- Facebook has reportedly partnered with Ray-Ban parent company Luxottica to develop augmented reality (AR) glasses that would replace smartphones, sources familiar with the matter told CNBC. The companies want to bring the smart glasses, which are internally code-named "Orion," to market as early as 2023.
- The AR-equipped glasses would let users make phone calls, see digital information in a small display and livestream their surroundings to friends and followers on social media. Facebook has hundreds of employees working on the device, but has struggled to reduce the glasses' size to a form factor that would appeal to consumers, per CNBC. Facebook also is developing a voice assistant that would work with the glasses and has experimented with a ring device equipped with a motion sensor to input information.

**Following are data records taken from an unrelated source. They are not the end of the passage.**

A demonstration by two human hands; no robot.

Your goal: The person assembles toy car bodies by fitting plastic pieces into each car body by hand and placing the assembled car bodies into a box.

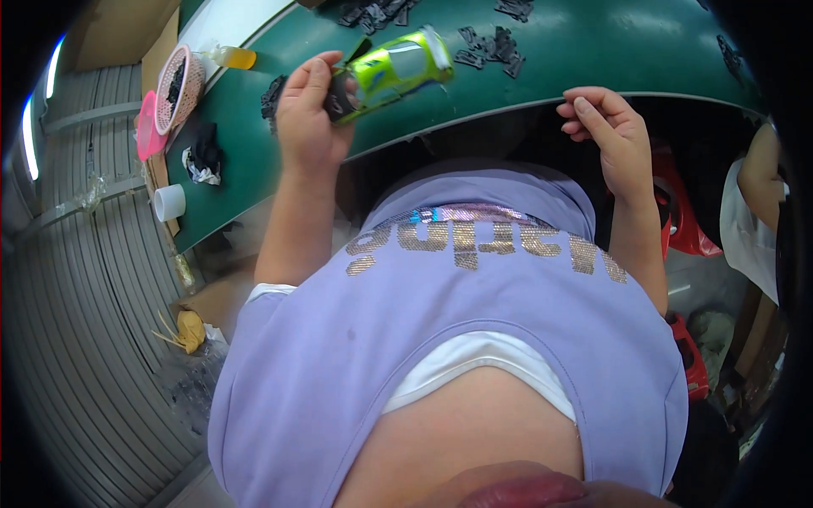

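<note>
Above the near edge of the green table (pixel 474 100), my left hand (pixel 306 114) grips a shiny lime-green toy car (pixel 398 72) by its dark end. The car is tilted, its other end pointing right and a little away from me. A small dark piece sticks up from its side near my fingers. My right hand (pixel 611 140) is raised in front of the table edge, apart from the car. Its thumb and fingers are bent together in a pinch; whether a small thing is between them cannot be made out.
Small black plastic parts (pixel 495 49) lie in groups along the table's far side. At the left are a pink basket (pixel 193 83), a bottle of yellow liquid (pixel 235 57), a dark cloth (pixel 203 148) and a white cup (pixel 169 203). Another person's arm (pixel 760 173) shows at the right.
</note>
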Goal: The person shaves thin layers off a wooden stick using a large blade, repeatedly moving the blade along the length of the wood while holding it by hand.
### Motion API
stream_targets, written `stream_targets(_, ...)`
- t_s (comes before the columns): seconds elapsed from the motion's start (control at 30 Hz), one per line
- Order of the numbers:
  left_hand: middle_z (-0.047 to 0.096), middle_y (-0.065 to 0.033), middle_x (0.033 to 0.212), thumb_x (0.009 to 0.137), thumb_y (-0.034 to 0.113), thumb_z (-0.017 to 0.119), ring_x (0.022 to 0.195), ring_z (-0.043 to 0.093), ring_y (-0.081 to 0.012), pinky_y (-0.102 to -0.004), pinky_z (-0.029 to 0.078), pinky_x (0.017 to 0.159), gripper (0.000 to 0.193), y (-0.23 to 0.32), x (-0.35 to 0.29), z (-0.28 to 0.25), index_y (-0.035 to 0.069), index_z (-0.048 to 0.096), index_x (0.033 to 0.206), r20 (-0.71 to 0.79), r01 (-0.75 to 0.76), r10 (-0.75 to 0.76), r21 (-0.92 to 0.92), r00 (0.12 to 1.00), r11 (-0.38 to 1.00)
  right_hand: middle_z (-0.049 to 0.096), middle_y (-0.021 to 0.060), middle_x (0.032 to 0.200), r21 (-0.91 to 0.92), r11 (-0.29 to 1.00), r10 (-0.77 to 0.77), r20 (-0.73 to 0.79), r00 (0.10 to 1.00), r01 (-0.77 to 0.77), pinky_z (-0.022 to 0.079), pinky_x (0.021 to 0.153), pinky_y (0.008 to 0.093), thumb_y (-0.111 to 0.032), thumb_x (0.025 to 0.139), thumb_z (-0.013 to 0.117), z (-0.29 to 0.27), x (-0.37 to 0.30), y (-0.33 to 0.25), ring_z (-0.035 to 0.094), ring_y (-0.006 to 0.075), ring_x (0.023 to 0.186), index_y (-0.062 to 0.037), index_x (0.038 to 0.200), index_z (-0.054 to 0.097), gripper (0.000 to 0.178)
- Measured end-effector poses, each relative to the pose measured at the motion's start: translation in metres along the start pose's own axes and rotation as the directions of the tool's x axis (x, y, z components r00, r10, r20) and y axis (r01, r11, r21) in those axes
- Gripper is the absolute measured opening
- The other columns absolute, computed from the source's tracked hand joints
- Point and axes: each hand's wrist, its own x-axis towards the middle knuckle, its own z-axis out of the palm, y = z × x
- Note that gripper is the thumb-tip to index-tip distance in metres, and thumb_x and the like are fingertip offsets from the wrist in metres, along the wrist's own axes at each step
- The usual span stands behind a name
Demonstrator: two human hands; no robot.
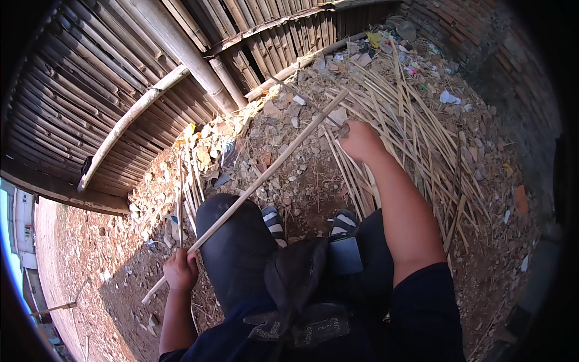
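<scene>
A long pale bamboo strip (pixel 259 180) slants from the lower left up across my left knee to the upper middle. My left hand (pixel 181 269) is closed round it near its lower end. My right hand (pixel 362 141) is closed on a knife with a long, thin, dark blade (pixel 303 98) that points to the upper left. The blade crosses the strip near its far end; whether the two touch I cannot tell. My right fingers hide the knife's handle.
A large pile of split bamboo strips (pixel 416 127) lies to the right, and a few more strips (pixel 192 175) lie beyond my left hand. A bamboo wall (pixel 108 78) rises at the far left. Rubble and litter (pixel 271 111) cover the ground. A phone-like dark slab (pixel 344 256) rests on my lap.
</scene>
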Motion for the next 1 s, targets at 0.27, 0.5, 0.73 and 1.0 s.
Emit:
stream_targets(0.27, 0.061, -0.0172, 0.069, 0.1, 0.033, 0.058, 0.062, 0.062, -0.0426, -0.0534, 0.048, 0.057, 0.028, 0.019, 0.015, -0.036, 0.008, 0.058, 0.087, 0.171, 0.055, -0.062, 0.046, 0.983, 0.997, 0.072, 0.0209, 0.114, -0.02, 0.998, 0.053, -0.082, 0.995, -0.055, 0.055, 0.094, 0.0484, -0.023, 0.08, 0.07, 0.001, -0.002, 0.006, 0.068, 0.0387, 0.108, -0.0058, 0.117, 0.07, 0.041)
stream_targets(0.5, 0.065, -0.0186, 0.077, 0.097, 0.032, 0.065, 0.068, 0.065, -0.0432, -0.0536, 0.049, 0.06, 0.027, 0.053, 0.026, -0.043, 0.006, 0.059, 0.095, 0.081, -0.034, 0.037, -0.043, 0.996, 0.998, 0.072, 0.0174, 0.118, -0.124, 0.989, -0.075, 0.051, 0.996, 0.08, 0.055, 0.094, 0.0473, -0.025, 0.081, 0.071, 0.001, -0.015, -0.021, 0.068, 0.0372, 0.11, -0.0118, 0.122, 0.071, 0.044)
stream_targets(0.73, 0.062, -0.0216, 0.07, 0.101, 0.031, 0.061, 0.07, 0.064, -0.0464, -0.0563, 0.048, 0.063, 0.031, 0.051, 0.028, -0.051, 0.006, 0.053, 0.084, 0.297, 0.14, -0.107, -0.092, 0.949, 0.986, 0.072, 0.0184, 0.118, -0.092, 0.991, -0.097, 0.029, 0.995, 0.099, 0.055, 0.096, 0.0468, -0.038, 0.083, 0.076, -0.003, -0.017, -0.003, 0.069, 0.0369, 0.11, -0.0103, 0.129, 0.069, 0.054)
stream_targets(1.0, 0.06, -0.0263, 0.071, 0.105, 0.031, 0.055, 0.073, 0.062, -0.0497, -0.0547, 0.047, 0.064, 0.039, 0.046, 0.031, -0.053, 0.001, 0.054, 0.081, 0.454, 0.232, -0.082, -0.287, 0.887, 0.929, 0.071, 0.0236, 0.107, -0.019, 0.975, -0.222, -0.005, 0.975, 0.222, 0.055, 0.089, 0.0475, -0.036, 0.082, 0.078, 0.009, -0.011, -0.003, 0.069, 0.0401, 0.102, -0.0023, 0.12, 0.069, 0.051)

- The company is also working on glasses that will allow users to record their surroundings, similar to Snap Spectacles. The glasses are code-named "Stella," according to a report by The Information.
Facebook's reported partnership with Luxottica indicates that the social media giant is set on developing AR-equipped smart glasses that would give consumers an alternative to smartphones. While the market for mobile phones is crowded with competitors, AR headsets are a fledgling product category that's mostly wide open.
The International Data Corp. this year estimated that annual AR headset shipments will grow about 47% a year to 36.7 million units by 2023, when Facebook reportedly aims to introduce its device. That forecast means that AR headsets will be a niche product compared with smartphones, whose shipments will total 1.3 billion by 2023, per a separate IDC forecast. AR headsets have had limited appeal because of their expense and narrow range of functionality, which mostly has focused on enterprise applications. Google was an early entrant into the category with its Google Glass headset.
The development of the "Stella" glasses, which appear to function like Snap Spectacles, represents the social media giant's latest move to copy Snap. Previously, it's adopted Snapchat's popular AR filters and Story functionality for both its main social network and Instagram app.
Facebook has struggled to create a hit product in hardware categories such as smartphones and smart displays, but smart glasses may give the company a chance to get in early on a growing market. The company faces steep competition from other tech giants that are creating devices that superimpose computer-generated images on the lenses of wearable glasses.
The consumer market for AR headsets has expanded in fits and starts over the years. Google ended its Glass Explorer program in 2015 but later relaunched the product as Glass Enterprise Edition for workplace uses. Microsoft's HoloLens 2 headset is mostly intended for the enterprise market, while Magic Leap's One AR glasses are geared toward consumers. Apple is working on an AR headset that an analyst this year estimated would begin production as early as Q4.